Apa yang kita lakukan dengan fenomena kepalsuan semata-mata sebagai rangkaian skemata atau pola yang diinternalisasikan untuk merasakan, memahami, menyadari, dan menilai dunia sosial di mana kita hidup dan saling berinteraksi. Kita lalu membentuk apa yang diistilahkan Pierre F. Bourdieu sebagai “habitus”, yang memproduksi internalisasi struktur dunia sosial, yang kemudian digerakkan melalui tindakan-tindakan dalam dunia sosial itu sendiri.
Menurut Baudrillard, kepalsuan kemudian bermain-main dan menjadi doxa. Membangun “seolah-olah” dunia nyata itu sendiri yang ternyata bisa dimanipulasi. Sebuah hiperealitas, mengatasi realitas nyata, sebuah simulasi atas produksi artifisial kenyataan, yang pada akhirnya menciptakan realitasnya sendiri. Dunia kepalsuan lalu mengental, menghampiri sesuatu yang asli. Sementara dunia nyata yang asli lalu menjauh karena dikonstruksi secara mahal, langka, dan hanya kalangan tertentu yang dapat memiliki dan menikmatinya. Keaslian kemudian berubah sebagai patafisika (pataphysics), sebuah kekuatan citra dalam membentuk dan mendefinisikan realitas.

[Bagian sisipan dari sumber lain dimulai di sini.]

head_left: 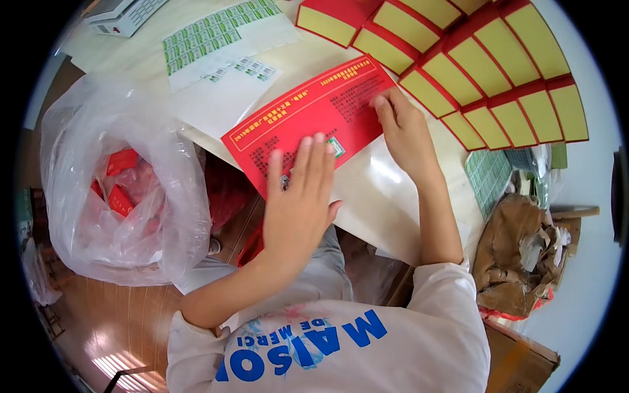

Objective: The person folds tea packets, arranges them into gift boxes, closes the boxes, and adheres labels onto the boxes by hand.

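Observation:
A red printed panel [314, 108] with gold and dark lettering lies slanted across the table's near edge; I cannot tell if it is a flat sheet or the face of a box. On it sits a small green-and-white sticker [336, 147]. My left hand [303, 180] rests flat on the panel, fingers stretched out beside the sticker, and a dark square code shows by its fingertips. At the panel's right end, my right hand [405, 131] grips the edge with bent fingers and thumb. Part of the panel's lower edge is hidden under my left hand.
Sheets of green stickers [203, 40] lie on the table [393, 226] at the back left. Stacked yellow-and-red boxes [485, 72] fill the back right. A clear plastic bag [72, 216] holding red pieces hangs left. Crumpled brown paper [504, 255] lies right.

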Motion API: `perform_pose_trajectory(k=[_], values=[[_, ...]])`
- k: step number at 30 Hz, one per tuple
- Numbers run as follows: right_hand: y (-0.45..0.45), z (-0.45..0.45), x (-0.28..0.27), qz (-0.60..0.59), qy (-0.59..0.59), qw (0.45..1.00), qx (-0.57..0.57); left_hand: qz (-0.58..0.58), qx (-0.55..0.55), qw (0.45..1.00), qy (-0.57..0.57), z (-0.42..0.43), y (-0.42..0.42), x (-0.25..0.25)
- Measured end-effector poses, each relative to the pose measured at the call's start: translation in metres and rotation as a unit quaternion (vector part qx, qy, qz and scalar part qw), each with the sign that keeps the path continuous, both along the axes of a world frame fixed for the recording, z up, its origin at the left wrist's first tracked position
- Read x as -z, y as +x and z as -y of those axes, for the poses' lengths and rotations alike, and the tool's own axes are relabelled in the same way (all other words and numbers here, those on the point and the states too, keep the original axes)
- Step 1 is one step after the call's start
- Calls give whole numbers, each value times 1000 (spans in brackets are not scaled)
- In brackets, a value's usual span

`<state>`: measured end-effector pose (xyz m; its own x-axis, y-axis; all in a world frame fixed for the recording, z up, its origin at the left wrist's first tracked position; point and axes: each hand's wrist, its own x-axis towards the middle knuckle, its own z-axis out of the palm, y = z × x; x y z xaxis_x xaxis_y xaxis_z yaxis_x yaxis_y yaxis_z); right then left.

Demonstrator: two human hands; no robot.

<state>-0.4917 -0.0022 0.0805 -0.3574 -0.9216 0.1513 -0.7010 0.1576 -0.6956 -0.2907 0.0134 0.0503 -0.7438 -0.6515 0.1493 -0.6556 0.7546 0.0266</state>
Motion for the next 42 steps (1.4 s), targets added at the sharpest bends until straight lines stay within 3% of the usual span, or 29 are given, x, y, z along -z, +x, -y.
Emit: perform_pose_trajectory(k=[3, 7, 8, 9, 10, 11, 12, 14, 16, 17, 19, 20, 22, 23, 25, 27, 28, 31, 32, 33, 35, 36, 38, 39, 42], values=[[-1, 2, 9, -47, -41, 998, -20, 60, 51, 995, -64, 10, -25, 4], [-6, 6, 11, 10, -22, 1000, -13, 42, 66, 987, -137, 15, -46, 8], [-7, 4, 8, 29, -26, 999, -15, -14, 172, 981, 94, 15, -41, 1], [-7, 1, 7, 21, -32, 999, -18, -70, 271, 906, 316, 14, -37, -6], [-8, -5, 6, 98, -52, 994, 7, -76, 274, 908, 307, 15, -27, -11], [-10, -13, 5, 175, -73, 981, 32, -206, 295, 887, 291, 19, -11, -13], [-6, -26, 7, 144, -89, 985, 44, -330, 315, 848, 270, 26, 5, -16], [12, -62, 22, 133, -77, 986, 65, -466, 165, 835, 243, 58, 35, -29], [50, -102, 34, 294, 74, 952, 52, -488, -13, 864, 119, 89, 55, -16], [76, -116, 36, 379, 148, 913, 21, -493, -14, 864, 102, 96, 59, -1], [122, -129, 38, 448, 175, 876, 46, -437, -79, 843, 305, 90, 70, 24], [132, -127, 45, 447, 168, 878, 41, -415, -85, 849, 314, 82, 75, 21], [145, -125, 59, 550, 4, 828, 111, -397, -84, 840, 361, 57, 79, 10], [148, -126, 59, 550, -1, 828, 109, -403, -78, 823, 394, 43, 82, 6], [149, -128, 54, 580, 20, 810, 77, -428, -69, 867, 244, 13, 81, 20], [142, -135, 53, 616, 9, 782, 93, -462, -44, 845, 266, 1, 91, 13], [144, -132, 45, 616, 0, 781, 106, -472, -38, 813, 339, 1, 97, 6], [151, -132, 34, 598, -22, 789, 138, -514, 26, 762, 392, 13, 109, 0], [152, -131, 35, 583, -36, 798, 145, -572, 24, 717, 398, 9, 111, -13], [150, -130, 36, 582, -46, 797, 157, -567, 37, 716, 406, 1, 123, -32], [143, -130, 38, 578, -33, 799, 164, -663, 173, 653, 322, -15, 155, -63], [140, -129, 38, 605, -26, 782, 149, -687, 295, 576, 331, -21, 169, -64], [144, -128, 33, 595, -19, 787, 162, -719, 402, 415, 386, -34, 190, -82], [147, -128, 32, 597, -14, 785, 166, -735, 390, 343, 436, -38, 197, -114], [149, -129, 34, 629, 19, 758, 174, -703, 411, 290, 503, -51, 203, -128]])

Bukan cuma itu, kepalsuan juga diimprovisasi dalam dunia politik melalui apa yang disebut Lewis A. Coser (1977) sebagai endowed (membantu dengan pemberian). Sewaktu kita memilih wakil-wakil rakyat atau pemimpin, semestinya dapat menghasilkan aktor-aktor konkrit, aktor-aktor dengan otentisitas teruji. Namun dalam perjalanan waktu, aktor-aktor itu berubah menjadi tidak konkrit, palsu. Mereka tidak cukup cakap menjadi elit dan aktor sesungguhnya sebagaimana diharapkan.

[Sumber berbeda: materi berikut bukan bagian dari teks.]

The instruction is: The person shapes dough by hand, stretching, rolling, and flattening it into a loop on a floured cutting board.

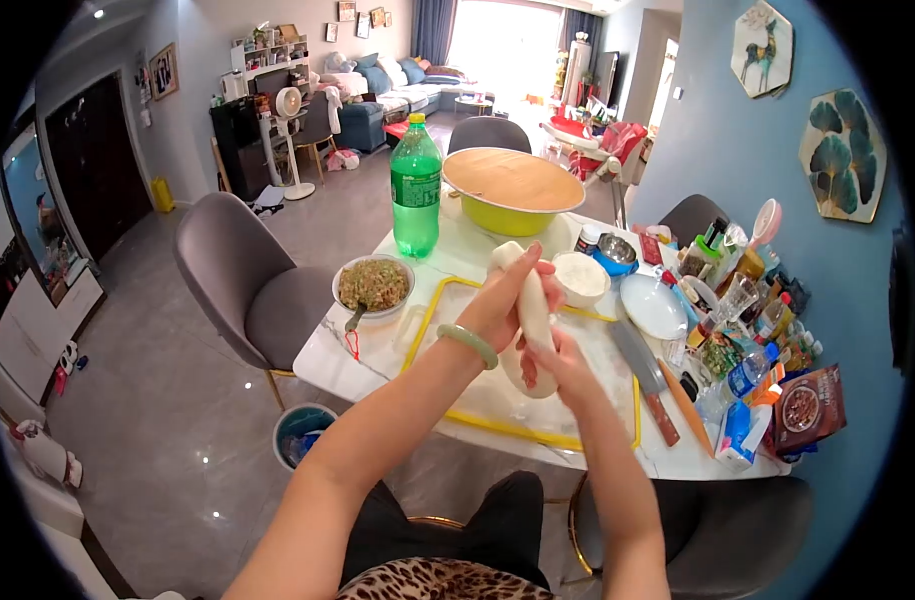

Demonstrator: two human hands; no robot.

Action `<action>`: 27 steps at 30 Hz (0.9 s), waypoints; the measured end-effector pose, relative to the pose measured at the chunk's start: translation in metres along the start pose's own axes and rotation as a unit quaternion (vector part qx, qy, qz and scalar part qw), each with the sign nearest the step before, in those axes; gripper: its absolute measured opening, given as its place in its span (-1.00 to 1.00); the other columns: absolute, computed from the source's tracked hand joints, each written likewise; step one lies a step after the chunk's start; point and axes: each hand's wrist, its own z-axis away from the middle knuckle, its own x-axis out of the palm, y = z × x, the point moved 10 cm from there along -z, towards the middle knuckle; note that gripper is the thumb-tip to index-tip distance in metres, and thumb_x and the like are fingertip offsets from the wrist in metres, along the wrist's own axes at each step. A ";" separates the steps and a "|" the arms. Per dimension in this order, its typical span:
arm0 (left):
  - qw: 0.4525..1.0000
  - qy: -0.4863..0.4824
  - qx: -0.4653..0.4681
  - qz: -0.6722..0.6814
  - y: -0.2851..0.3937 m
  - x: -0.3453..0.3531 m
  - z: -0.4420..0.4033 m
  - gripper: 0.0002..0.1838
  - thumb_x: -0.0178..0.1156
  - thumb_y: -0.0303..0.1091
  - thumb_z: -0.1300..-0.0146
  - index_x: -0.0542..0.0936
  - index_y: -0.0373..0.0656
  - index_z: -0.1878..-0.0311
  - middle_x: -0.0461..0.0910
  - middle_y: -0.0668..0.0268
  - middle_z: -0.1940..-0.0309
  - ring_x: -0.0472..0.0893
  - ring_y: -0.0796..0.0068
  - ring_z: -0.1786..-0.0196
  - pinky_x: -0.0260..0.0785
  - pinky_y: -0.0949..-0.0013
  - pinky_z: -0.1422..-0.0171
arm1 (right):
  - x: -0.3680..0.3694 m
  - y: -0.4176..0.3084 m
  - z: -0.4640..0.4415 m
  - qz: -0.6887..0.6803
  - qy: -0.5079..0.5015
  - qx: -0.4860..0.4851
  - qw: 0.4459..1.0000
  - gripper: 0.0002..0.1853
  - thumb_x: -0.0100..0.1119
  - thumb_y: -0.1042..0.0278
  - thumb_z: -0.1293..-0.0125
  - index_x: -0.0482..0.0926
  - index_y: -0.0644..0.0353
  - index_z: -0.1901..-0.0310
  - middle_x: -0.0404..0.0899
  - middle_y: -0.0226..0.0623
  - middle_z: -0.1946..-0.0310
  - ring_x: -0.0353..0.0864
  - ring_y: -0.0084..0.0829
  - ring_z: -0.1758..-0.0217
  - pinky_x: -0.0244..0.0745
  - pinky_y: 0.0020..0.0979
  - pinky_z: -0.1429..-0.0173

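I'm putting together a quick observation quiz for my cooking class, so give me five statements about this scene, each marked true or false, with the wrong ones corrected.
1. The left hand and the right hand are both on the dough. True.
2. A pale green bangle is worn on the right wrist. False: the bangle is worn on the left.
3. The green bottle stands upright with a yellow cap. True.
4. The knife is gripped in the right hand. False: the knife lies beside a wooden rolling pin, touched by neither hand.
5. A utensil handle sticks out of the bowl of filling. True.
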 end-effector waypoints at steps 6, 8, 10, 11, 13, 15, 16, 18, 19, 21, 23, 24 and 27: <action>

Mereka hadir sebagai aktor dan elit karena didongkrak dengan pemberian-pemberian (endowed) berdasarkan : satu daerah, satu keluarga, dan kepentingan yang sama. Atau boleh jadi karena didukung kemampuan bermain “manipulasi”, maka jadilah dia “seolah-olah” sebagai aktor, padahal hanyalah aktor semu belaka.
Pemimpin atau penguasa palsu potensial juga akan gemar membuat kebijakan palsu. Pemimpin palsu adalah pemimpin yang gemar melakukan pencitraan, tidak sesuan ucapan dan tindakan, kaya janji dan miskin bukti.
Dengan demikian, tak salah lagi bangsa ini memerlukan aktor-aktor dengan kemampuan memikul tanggung jawab mengurus hajat hidup publik, serta memiliki kekuatan hati menggerakkan kehidupan yang lebih baik. Kulminasi krisis aktor konkrit dan otentik yang selama ini kita dukung, pilih, bentuk, harus ditekan agar tidak menjadi beban bagi perjalanan sejarah masa depan martabat kemanusiaan yang tengah dirundung oleh nestapa kepalsuan. (*)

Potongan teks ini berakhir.